Your answer should be an exact copy of the data.

----

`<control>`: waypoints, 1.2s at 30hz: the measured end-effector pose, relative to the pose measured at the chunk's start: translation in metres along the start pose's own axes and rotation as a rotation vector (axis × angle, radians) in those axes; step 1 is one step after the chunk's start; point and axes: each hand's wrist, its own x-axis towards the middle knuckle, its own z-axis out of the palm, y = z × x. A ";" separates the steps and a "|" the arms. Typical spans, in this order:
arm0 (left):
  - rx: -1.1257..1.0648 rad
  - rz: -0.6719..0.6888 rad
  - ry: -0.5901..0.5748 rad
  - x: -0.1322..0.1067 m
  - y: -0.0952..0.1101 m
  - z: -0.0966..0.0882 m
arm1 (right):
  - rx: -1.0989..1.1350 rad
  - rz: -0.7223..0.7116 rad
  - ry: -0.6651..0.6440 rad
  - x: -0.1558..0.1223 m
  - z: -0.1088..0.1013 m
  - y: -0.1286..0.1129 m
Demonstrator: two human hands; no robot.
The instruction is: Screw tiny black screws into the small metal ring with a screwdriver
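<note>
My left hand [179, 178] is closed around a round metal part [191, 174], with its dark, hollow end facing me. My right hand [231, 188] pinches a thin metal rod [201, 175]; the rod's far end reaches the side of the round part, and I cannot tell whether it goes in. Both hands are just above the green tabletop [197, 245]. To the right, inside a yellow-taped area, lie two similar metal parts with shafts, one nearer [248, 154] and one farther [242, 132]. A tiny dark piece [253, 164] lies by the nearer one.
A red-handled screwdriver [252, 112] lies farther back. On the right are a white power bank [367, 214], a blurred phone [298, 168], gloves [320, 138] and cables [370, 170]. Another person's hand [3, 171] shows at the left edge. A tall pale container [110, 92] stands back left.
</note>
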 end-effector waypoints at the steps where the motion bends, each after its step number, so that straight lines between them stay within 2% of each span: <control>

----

## [Task output]
`<control>`: waypoints, 1.2s at 30hz: the measured end-effector pose, relative to the pose measured at the chunk's start: translation in metres along the start pose's own axes and rotation as a rotation vector (axis × angle, radians) in those axes; step 1 is one step after the chunk's start; point and axes: each hand's wrist, its own x-axis towards the middle knuckle, its own z-axis out of the palm, y = z × x. A ";" separates the steps and a "|" the arms. Typical spans, in this order:
arm0 (left):
  - rx: -1.1257..1.0648 rad
  - rz: -0.6719..0.6888 rad
  - ry: -0.5901..0.5748 rad
  - x: -0.1322..0.1067 m
  - y: -0.0952..0.1101 m
  - z: -0.0966..0.0882 m
arm1 (right):
  - rx: -1.0989..1.1350 rad
  - rz: -0.7223..0.7116 rad
  - ry: -0.6651..0.6440 rad
  - x: -0.1558..0.1223 m
  - z: -0.1088..0.1013 m
  - y: -0.1286..0.1129 m
Demonstrator: two human hands; no robot.
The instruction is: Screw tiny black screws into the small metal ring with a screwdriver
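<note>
My left hand [179, 178] is closed around a round metal part [191, 174], with its dark, hollow end facing me. My right hand [231, 188] pinches a thin metal rod [201, 175]; the rod's far end reaches the side of the round part, and I cannot tell whether it goes in. Both hands are just above the green tabletop [197, 245]. To the right, inside a yellow-taped area, lie two similar metal parts with shafts, one nearer [248, 154] and one farther [242, 132]. A tiny dark piece [253, 164] lies by the nearer one.
A red-handled screwdriver [252, 112] lies farther back. On the right are a white power bank [367, 214], a blurred phone [298, 168], gloves [320, 138] and cables [370, 170]. Another person's hand [3, 171] shows at the left edge. A tall pale container [110, 92] stands back left.
</note>
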 end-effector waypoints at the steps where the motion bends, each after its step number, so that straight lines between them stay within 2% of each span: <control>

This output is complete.